Masks on Stage

What do comic book superheroes and villains, children on Halloween, and masquerade balls have in common? 

You probably guessed masks. Masks conjure up images of mysterious strangers. Or sinister villains. Or heroic crime fighters. Or maybe just playful children.

theatre_masksWe associate masks with entertainment today, but people were just as familiar with them in ancient Greece and Rome. Stage actors often played multiple roles and wore masks to differentiate their various characters. And who hasn’t heard Shakespeare’s line, “All the world’s a stage…”? 

For thousands of years, masks have enabled us to pretend to be someone we’re not.

The ancient Greeks referred to play-acting as hypokrisis, from which we get our English word, hypocrite. Today, we think of a hypocrite as someone whose behavior is not consistent with what they claim to believe, what they truly think, or who they really are.

When Jesus criticized the spiritual leaders of His day, He called them hypocrites.

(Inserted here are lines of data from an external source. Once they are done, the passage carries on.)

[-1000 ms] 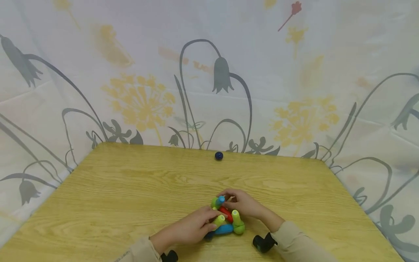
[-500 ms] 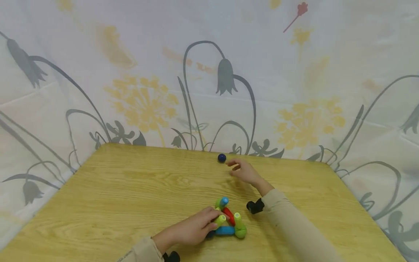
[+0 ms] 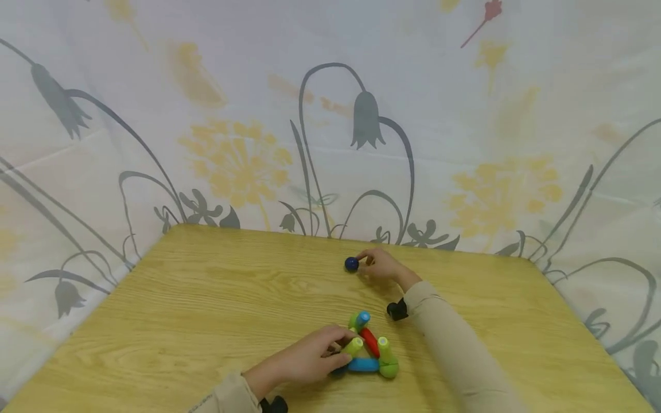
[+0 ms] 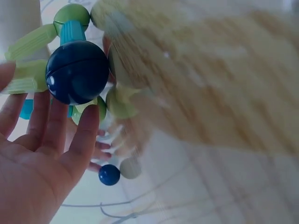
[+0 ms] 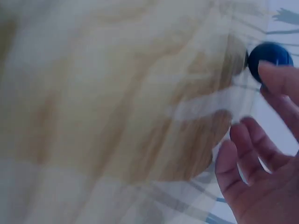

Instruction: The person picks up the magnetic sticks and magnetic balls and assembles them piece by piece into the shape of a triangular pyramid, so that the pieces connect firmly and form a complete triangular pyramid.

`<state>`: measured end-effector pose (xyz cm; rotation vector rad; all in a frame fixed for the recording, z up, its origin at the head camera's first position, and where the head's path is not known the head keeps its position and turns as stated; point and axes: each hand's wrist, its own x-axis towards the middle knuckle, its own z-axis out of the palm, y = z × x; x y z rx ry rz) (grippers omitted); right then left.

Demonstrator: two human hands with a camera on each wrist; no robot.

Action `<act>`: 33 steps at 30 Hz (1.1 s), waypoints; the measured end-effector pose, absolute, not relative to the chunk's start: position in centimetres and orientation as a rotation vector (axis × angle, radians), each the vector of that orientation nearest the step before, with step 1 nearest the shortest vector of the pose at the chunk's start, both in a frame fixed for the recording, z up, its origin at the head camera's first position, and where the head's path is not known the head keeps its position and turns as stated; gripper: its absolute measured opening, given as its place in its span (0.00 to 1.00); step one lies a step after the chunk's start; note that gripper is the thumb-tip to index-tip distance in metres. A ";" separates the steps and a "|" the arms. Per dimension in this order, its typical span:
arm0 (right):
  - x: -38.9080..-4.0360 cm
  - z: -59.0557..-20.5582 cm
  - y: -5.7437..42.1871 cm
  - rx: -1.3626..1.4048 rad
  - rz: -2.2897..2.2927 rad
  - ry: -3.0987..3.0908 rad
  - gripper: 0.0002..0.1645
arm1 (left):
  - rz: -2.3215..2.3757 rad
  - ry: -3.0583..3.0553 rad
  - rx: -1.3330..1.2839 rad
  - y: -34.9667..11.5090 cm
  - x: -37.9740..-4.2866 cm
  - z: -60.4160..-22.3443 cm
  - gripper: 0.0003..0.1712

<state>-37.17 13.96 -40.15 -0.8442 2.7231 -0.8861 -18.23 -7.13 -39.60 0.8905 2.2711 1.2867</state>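
My left hand grips an upright yellow-green rod at the near left corner of a toy frame made of rods and balls. In the left wrist view, a dark navy ball of that corner sits just above the fingertips. A blue rod, a red rod and green balls make up the rest of the frame, with more short rods standing up. Farther back, my right hand holds a loose dark blue ball at its thumb and index fingertips; the other fingers are loosely bent.
The wooden table meets a white, flower-printed cloth at its back and sides. Black wrist pieces stick out from both sleeves. The table surface is glossy and mirrors the toys in the wrist views.
My right hand has left the toy frame and gone to the back of the table. The loose blue ball has come slightly nearer with it. My left hand has stayed at the frame.
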 end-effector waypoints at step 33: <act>-22.1 -37.9 16.1 -0.997 -1.439 2.352 0.23 | 1.345 2.364 0.783 -6.3 -18.1 -39.4 0.11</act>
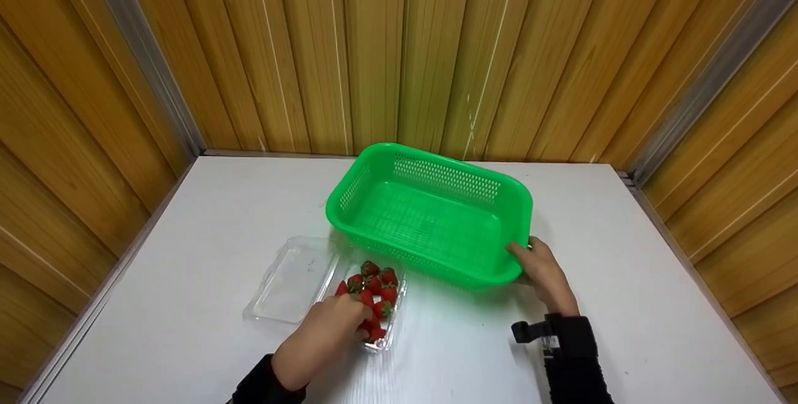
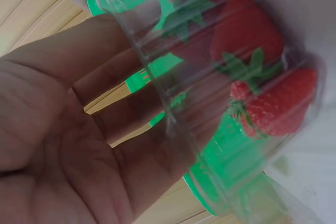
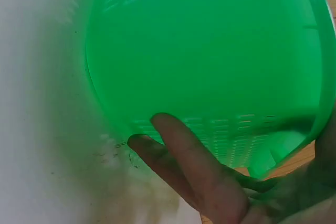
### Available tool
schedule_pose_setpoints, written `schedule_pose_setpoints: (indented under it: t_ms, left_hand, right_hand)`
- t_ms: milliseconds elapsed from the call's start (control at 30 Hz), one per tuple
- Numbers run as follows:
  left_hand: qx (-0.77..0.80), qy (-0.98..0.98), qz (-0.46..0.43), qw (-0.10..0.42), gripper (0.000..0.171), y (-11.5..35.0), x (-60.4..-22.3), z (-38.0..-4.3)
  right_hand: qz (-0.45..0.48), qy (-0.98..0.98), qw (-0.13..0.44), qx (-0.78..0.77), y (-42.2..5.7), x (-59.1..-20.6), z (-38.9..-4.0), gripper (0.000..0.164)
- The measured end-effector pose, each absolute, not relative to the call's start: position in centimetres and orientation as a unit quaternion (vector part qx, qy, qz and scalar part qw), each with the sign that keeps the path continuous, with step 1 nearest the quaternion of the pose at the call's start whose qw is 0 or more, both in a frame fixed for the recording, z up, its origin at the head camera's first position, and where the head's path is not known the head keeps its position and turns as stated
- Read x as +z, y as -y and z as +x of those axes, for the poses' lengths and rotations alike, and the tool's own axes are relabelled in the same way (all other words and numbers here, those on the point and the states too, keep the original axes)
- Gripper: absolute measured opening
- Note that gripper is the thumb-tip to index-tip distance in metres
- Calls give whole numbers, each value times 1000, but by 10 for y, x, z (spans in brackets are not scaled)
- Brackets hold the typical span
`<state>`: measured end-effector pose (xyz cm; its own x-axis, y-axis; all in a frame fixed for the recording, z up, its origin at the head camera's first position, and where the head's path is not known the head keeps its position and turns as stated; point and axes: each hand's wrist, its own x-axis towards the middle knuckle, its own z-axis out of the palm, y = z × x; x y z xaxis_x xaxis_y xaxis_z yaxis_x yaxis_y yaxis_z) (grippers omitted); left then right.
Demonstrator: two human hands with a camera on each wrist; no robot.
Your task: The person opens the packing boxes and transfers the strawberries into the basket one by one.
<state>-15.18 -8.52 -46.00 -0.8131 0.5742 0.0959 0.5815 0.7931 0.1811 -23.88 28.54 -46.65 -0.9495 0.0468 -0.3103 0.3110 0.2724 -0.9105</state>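
Observation:
A clear plastic box (image 1: 399,317) of red strawberries (image 1: 372,282) lies on the white table. My left hand (image 1: 333,326) reaches over its near side, fingers down among the fruit. In the left wrist view those fingers (image 2: 131,114) look fairly straight behind the clear wall, beside several strawberries (image 2: 247,30); I see none pinched between them. My right hand (image 1: 545,273) grips the green plastic basket (image 1: 430,217) at its near right corner. Its thumb is over the rim, and its other fingers (image 3: 184,150) lie against the basket's outer side.
The box's clear lid (image 1: 290,279) lies folded out to the left, on the white table (image 1: 449,354). The basket has perforated walls and holds nothing. Wood-look panels (image 1: 399,55) rise behind the table and on both sides.

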Motion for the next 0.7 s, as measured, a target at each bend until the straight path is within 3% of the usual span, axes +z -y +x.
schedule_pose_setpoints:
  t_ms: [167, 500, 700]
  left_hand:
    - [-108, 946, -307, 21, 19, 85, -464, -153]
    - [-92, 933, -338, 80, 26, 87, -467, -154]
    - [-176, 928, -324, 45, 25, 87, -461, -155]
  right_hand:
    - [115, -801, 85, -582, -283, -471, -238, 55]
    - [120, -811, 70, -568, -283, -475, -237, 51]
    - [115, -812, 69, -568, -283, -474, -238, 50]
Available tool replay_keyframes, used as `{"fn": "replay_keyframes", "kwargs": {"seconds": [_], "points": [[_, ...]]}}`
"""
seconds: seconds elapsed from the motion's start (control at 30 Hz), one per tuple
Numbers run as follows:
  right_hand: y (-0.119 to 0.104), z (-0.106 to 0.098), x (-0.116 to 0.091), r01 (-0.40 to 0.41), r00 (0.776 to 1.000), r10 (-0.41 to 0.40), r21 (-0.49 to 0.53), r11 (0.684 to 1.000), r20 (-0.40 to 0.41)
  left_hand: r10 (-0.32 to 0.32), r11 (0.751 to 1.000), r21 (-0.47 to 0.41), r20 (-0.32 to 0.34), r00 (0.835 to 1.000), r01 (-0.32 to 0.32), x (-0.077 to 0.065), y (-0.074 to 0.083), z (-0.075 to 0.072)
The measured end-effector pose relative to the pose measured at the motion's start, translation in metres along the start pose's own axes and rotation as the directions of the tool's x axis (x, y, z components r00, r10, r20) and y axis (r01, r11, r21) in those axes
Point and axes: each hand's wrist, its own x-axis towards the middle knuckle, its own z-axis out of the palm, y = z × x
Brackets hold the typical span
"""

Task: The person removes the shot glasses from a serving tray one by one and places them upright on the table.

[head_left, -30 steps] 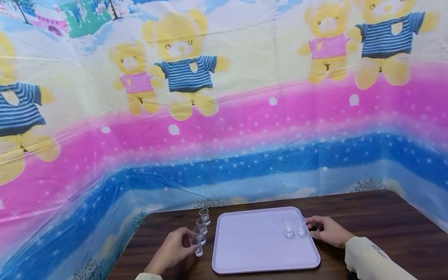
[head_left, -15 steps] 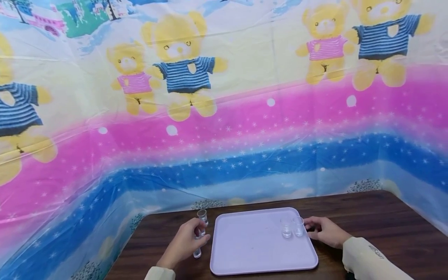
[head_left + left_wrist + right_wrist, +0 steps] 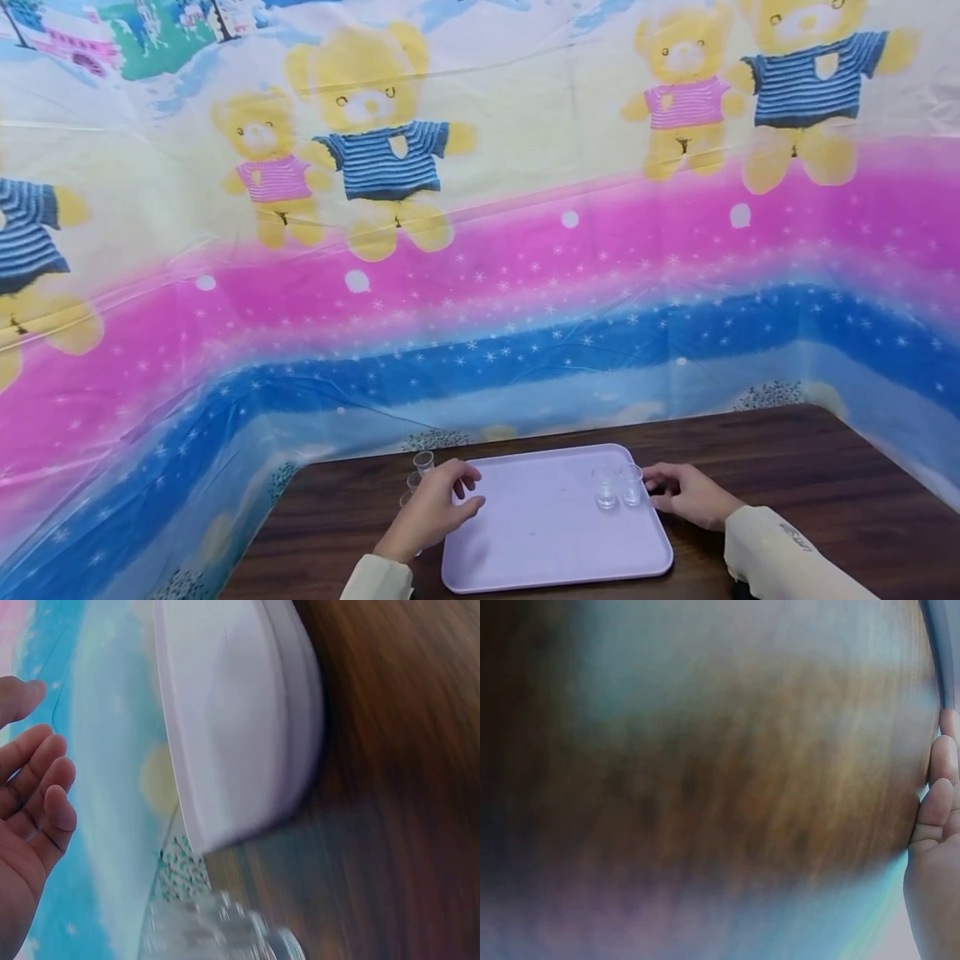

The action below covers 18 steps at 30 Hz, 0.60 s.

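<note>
My left hand [image 3: 435,504] hovers over the left edge of the lilac tray [image 3: 525,575], fingers bent and apart from the thumb. In the left wrist view nothing lies in that hand [image 3: 34,787]. A row of small clear shot glasses [image 3: 423,461] stands on the table left of the tray, partly hidden behind it; these glasses [image 3: 217,930] also show in the left wrist view. Two more, a left glass [image 3: 604,492] and a right glass [image 3: 632,487], stand upright at the tray's right side. My right hand [image 3: 693,496] rests beside the tray's right rim, loosely curved fingertips close to the right glass.
The dark wooden table [image 3: 780,467] extends right of the tray and in front of it. Behind its far edge hangs a printed cloth [image 3: 525,367] with bears and snowflakes. The right wrist view is mostly blurred table surface.
My left hand has moved right and away from the row of glasses to the tray's left edge, holding nothing. My right hand stays beside the tray. The head view shifts slightly.
</note>
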Motion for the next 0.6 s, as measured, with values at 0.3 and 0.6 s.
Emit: {"fn": "replay_keyframes", "kwargs": {"seconds": [0.3,0.6], "points": [[0.002,0.001,-0.002,-0.012,1.0,0.012,0.011,1.0,-0.011,0.033,0.998,-0.049,0.075,0.997,-0.03,0.029,0.023,0.035],[-0.004,0.001,-0.001,-0.021,0.999,0.021,-0.006,1.0,-0.026,0.002,0.998,-0.063,0.152,0.988,0.007,0.057,0.05,0.062]]}}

They taught the people how to be close to God, but their hearts were far from Him. 

I’m not a comic book character or an actor. And I don’t wear a costume for Halloween. But I confess that I, too, have worn masks—not physically, but figuratively. I’ve said one thing while thinking the opposite. I’ve acted kindly, but with the wrong motives. I’ve put on a spiritual front, knowing I harbored unconfessed sin. In short, I’ve also been a hypocrite.

Thankfully, Jesus paid for all sin, including the sin of hypocrisy. And with the help of the Holy Spirit, I am determined to remove my mask and keep it off. 

Despite the fact that this week is associated with masks, will you join me?